- [Task brief]: Copy the records word for word, omitting all pictures.

- [Data for processing]:
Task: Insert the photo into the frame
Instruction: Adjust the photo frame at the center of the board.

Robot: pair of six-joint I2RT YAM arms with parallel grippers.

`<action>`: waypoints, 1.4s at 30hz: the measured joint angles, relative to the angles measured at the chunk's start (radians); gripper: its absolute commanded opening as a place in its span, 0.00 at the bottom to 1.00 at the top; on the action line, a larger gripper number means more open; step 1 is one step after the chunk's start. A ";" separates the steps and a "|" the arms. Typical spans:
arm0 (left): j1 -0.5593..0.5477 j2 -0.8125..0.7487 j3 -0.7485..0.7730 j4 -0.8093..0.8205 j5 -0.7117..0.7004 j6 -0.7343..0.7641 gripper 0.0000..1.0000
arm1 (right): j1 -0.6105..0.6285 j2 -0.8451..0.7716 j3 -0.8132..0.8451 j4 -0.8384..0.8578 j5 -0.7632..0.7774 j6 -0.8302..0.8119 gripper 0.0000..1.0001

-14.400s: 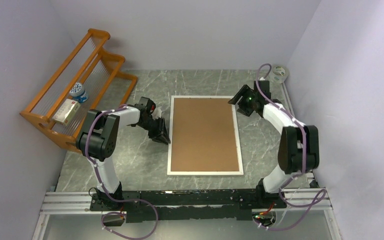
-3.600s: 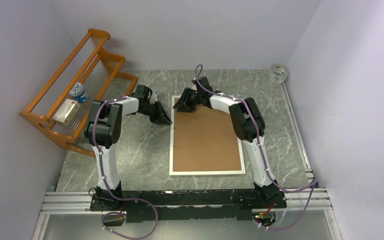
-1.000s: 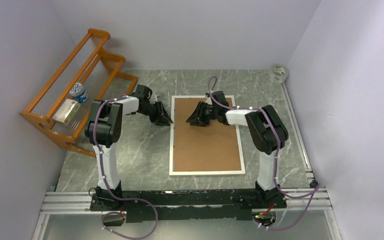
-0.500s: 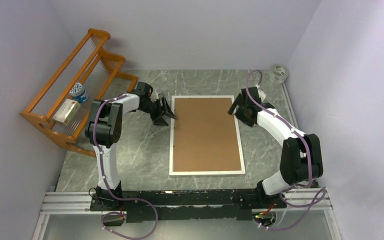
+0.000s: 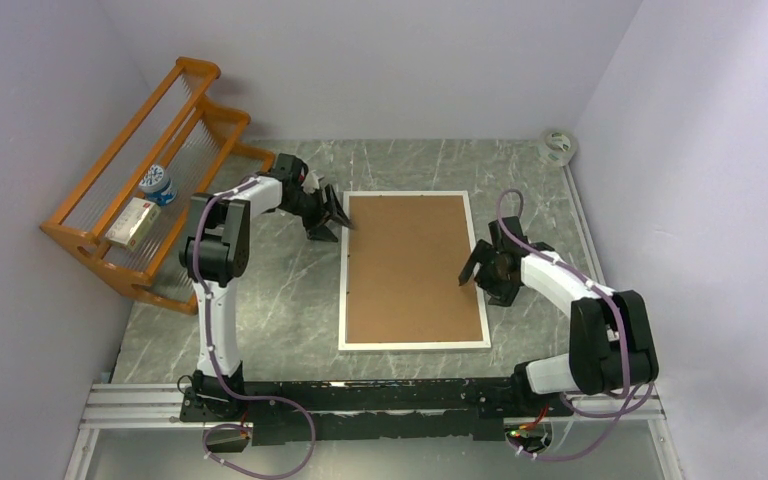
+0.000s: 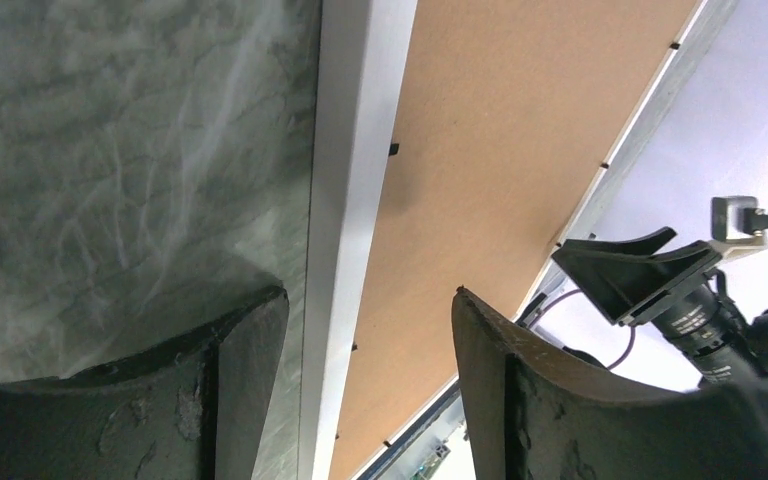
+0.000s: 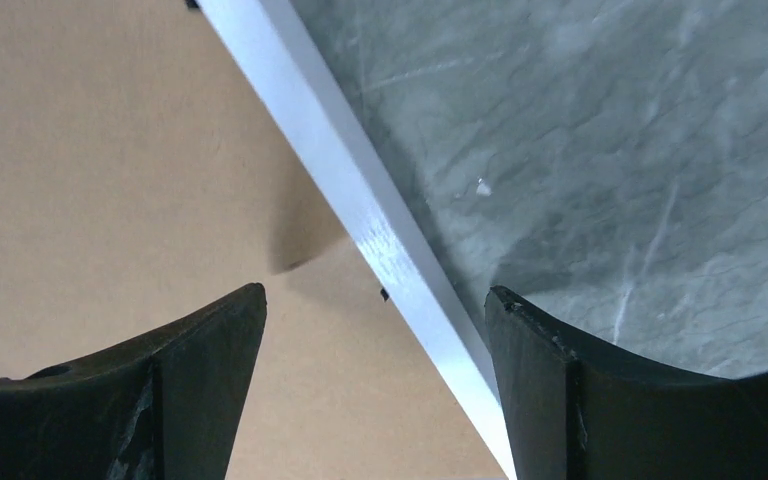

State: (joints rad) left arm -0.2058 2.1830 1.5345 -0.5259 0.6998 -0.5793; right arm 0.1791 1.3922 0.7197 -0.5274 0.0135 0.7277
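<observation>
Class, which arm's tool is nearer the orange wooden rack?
Left. The left tool is right of the rack, by the far-left corner of the frame; the right tool is at its right edge.

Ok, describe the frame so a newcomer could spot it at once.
On the grey marble table, the frame is the large flat rectangle in the middle. Its brown back and thin white border set it apart from the orange rack at left.

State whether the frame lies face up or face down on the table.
Face down: the frame shows its brown hardboard back upward.
</observation>
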 measured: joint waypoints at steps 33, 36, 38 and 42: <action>-0.044 0.270 0.467 -0.055 0.074 0.148 0.81 | 0.470 -0.105 0.040 -0.047 -0.090 0.040 0.82; -0.007 0.202 0.433 -0.119 -0.050 0.193 0.81 | 0.470 -0.153 0.099 -0.052 -0.042 0.033 0.80; 0.032 0.150 0.398 -0.147 -0.118 0.205 0.81 | 0.470 -0.164 0.123 -0.026 -0.049 0.014 0.73; 0.112 -0.043 0.210 -0.175 -0.270 0.204 0.78 | 0.474 -0.072 0.185 0.035 -0.122 -0.040 0.62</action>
State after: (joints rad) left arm -0.0937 2.1399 1.7443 -0.7006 0.4297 -0.3748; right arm 0.6529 1.3201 0.9043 -0.4927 -0.1085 0.6872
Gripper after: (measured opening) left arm 0.803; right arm 0.687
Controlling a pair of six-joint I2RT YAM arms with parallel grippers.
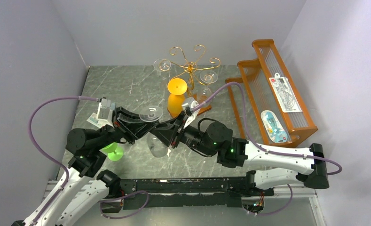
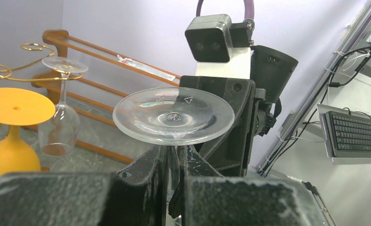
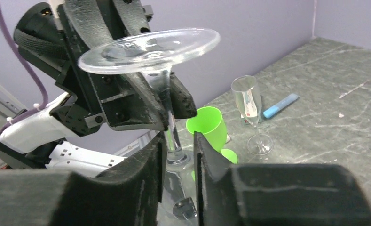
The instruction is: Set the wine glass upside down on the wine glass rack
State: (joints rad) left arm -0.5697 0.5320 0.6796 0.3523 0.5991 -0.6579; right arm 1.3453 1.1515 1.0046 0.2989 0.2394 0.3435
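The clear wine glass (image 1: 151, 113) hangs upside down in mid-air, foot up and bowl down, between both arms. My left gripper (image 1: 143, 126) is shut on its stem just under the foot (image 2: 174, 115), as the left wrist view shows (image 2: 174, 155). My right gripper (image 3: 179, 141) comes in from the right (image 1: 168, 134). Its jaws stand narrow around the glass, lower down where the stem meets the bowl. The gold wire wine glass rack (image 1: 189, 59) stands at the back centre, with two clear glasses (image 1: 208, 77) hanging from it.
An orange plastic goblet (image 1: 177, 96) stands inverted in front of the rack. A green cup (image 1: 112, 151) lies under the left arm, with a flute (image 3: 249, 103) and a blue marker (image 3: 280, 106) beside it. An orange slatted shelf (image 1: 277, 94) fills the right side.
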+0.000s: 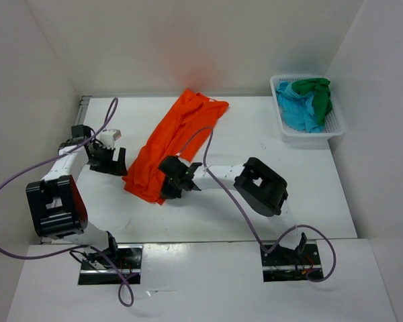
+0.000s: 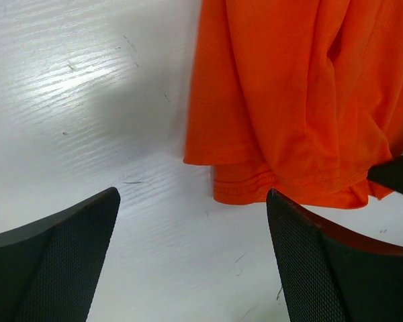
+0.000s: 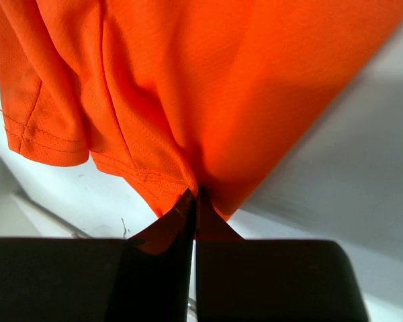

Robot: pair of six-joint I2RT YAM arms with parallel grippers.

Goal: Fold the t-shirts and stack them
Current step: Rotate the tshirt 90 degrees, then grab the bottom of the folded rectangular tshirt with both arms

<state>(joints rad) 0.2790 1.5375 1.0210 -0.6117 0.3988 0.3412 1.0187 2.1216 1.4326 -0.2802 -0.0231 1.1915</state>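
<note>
I see a bright orange short-sleeved cloth t-shirt [image 1: 178,137] lying on the white bench [image 1: 255,134], bunched lengthwise into a long rumpled band. It runs slantwise from the far middle of the bench down toward the near left. Its fabric is a fine knit, creased in deep folds along its length, and a stitched hem shows at the near end. My right tool [image 3: 195,196] is pinched together on that near end, with a tuck of orange cloth caught between the tips. My left tool [image 2: 193,201] stands wide apart over bare bench just beside the shirt's near left edge, holding nothing and clear of the cloth. At the far right corner sits a white plastic mesh basket [image 1: 309,136]. A dark green cloth t-shirt [image 1: 317,90] is crumpled in it, partly on top of a light turquoise cloth t-shirt [image 1: 297,111], and both are heaped and unfolded. By my count there are three shirts, one of each colour, with one on the bench and two in the basket. There is one basket, and there are two tools.
</note>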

- [Solution to this task]:
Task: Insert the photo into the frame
Instruction: Adjust the photo frame at the center of the board.

Robot: pair of six-joint I2RT YAM arms with parallel grippers.

`<action>`: waypoints, 1.4s at 30hz: the measured joint angles, relative to the angles measured at the chunk's start (radians); gripper: its absolute commanded opening as a place in its span, 0.00 at the bottom to 1.00 at the top; on the action line, a larger gripper number means more open; step 1 is one step after the chunk's start. A ";" separates the steps and a "|" the arms. Typical spans:
arm0 (left): j1 -0.5593..0.5477 j2 -0.8125..0.7487 j3 -0.7485..0.7730 j4 -0.8093..0.8205 j5 -0.7117..0.7004 j6 -0.7343..0.7641 gripper 0.0000..1.0000
arm1 (right): j1 -0.6105..0.6285 j2 -0.8451..0.7716 j3 -0.8132..0.8451 j4 -0.8384..0.8578 j5 -0.7632..0.7774 j6 -0.8302..0.8119 gripper 0.0000..1.0001

-14.400s: 
-3.600s: 
-1.000s: 
-0.500s: 
+0.000s: 
+0.000s: 
+0.000s: 

State: (joints rad) left arm -0.2058 2.1830 1.5345 -0.5259 0.6998 -0.5793; right arm 0.1791 1.3922 0.7197 -0.5274 0.0135 0.7277
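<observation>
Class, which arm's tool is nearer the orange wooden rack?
Left. The left tool is right of the rack, by the far-left corner of the frame; the right tool is at its right edge.

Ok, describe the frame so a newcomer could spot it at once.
On the grey marble table, the frame is the large flat rectangle in the middle. Its brown back and thin white border set it apart from the orange rack at left.

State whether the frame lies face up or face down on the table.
Face down: the frame shows its brown hardboard back upward.
</observation>
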 measured: joint waypoints at steps 33, 36, 38 and 42: <action>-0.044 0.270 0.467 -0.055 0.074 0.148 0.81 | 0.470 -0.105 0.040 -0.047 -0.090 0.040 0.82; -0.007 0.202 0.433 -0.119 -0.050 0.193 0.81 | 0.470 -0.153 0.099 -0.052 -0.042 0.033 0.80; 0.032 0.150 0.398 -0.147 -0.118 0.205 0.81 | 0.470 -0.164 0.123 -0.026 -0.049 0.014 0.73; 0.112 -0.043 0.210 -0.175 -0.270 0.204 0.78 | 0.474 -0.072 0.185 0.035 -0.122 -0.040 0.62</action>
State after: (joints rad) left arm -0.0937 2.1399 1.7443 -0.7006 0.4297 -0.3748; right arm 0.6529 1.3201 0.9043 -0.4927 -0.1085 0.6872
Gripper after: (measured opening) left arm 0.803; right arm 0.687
Controlling a pair of six-joint I2RT YAM arms with parallel grippers.
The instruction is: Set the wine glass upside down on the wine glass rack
State: (joints rad) left arm -0.5697 0.5320 0.6796 0.3523 0.5991 -0.6579; right arm 1.3453 1.1515 1.0046 0.2989 0.2394 0.3435
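The clear wine glass (image 1: 151, 113) hangs upside down in mid-air, foot up and bowl down, between both arms. My left gripper (image 1: 143, 126) is shut on its stem just under the foot (image 2: 174, 115), as the left wrist view shows (image 2: 174, 155). My right gripper (image 3: 179, 141) comes in from the right (image 1: 168, 134). Its jaws stand narrow around the glass, lower down where the stem meets the bowl. The gold wire wine glass rack (image 1: 189, 59) stands at the back centre, with two clear glasses (image 1: 208, 77) hanging from it.
An orange plastic goblet (image 1: 177, 96) stands inverted in front of the rack. A green cup (image 1: 112, 151) lies under the left arm, with a flute (image 3: 249, 103) and a blue marker (image 3: 280, 106) beside it. An orange slatted shelf (image 1: 277, 94) fills the right side.
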+0.000s: 
+0.000s: 
+0.000s: 

Robot: pair of six-joint I2RT YAM arms with parallel grippers.

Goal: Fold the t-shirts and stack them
Current step: Rotate the tshirt 90 degrees, then grab the bottom of the folded rectangular tshirt with both arms

<state>(joints rad) 0.2790 1.5375 1.0210 -0.6117 0.3988 0.3412 1.0187 2.1216 1.4326 -0.2802 -0.0231 1.1915</state>
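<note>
I see a bright orange short-sleeved cloth t-shirt [image 1: 178,137] lying on the white bench [image 1: 255,134], bunched lengthwise into a long rumpled band. It runs slantwise from the far middle of the bench down toward the near left. Its fabric is a fine knit, creased in deep folds along its length, and a stitched hem shows at the near end. My right tool [image 3: 195,196] is pinched together on that near end, with a tuck of orange cloth caught between the tips. My left tool [image 2: 193,201] stands wide apart over bare bench just beside the shirt's near left edge, holding nothing and clear of the cloth. At the far right corner sits a white plastic mesh basket [image 1: 309,136]. A dark green cloth t-shirt [image 1: 317,90] is crumpled in it, partly on top of a light turquoise cloth t-shirt [image 1: 297,111], and both are heaped and unfolded. By my count there are three shirts, one of each colour, with one on the bench and two in the basket. There is one basket, and there are two tools.
</note>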

There is no additional output for this exercise.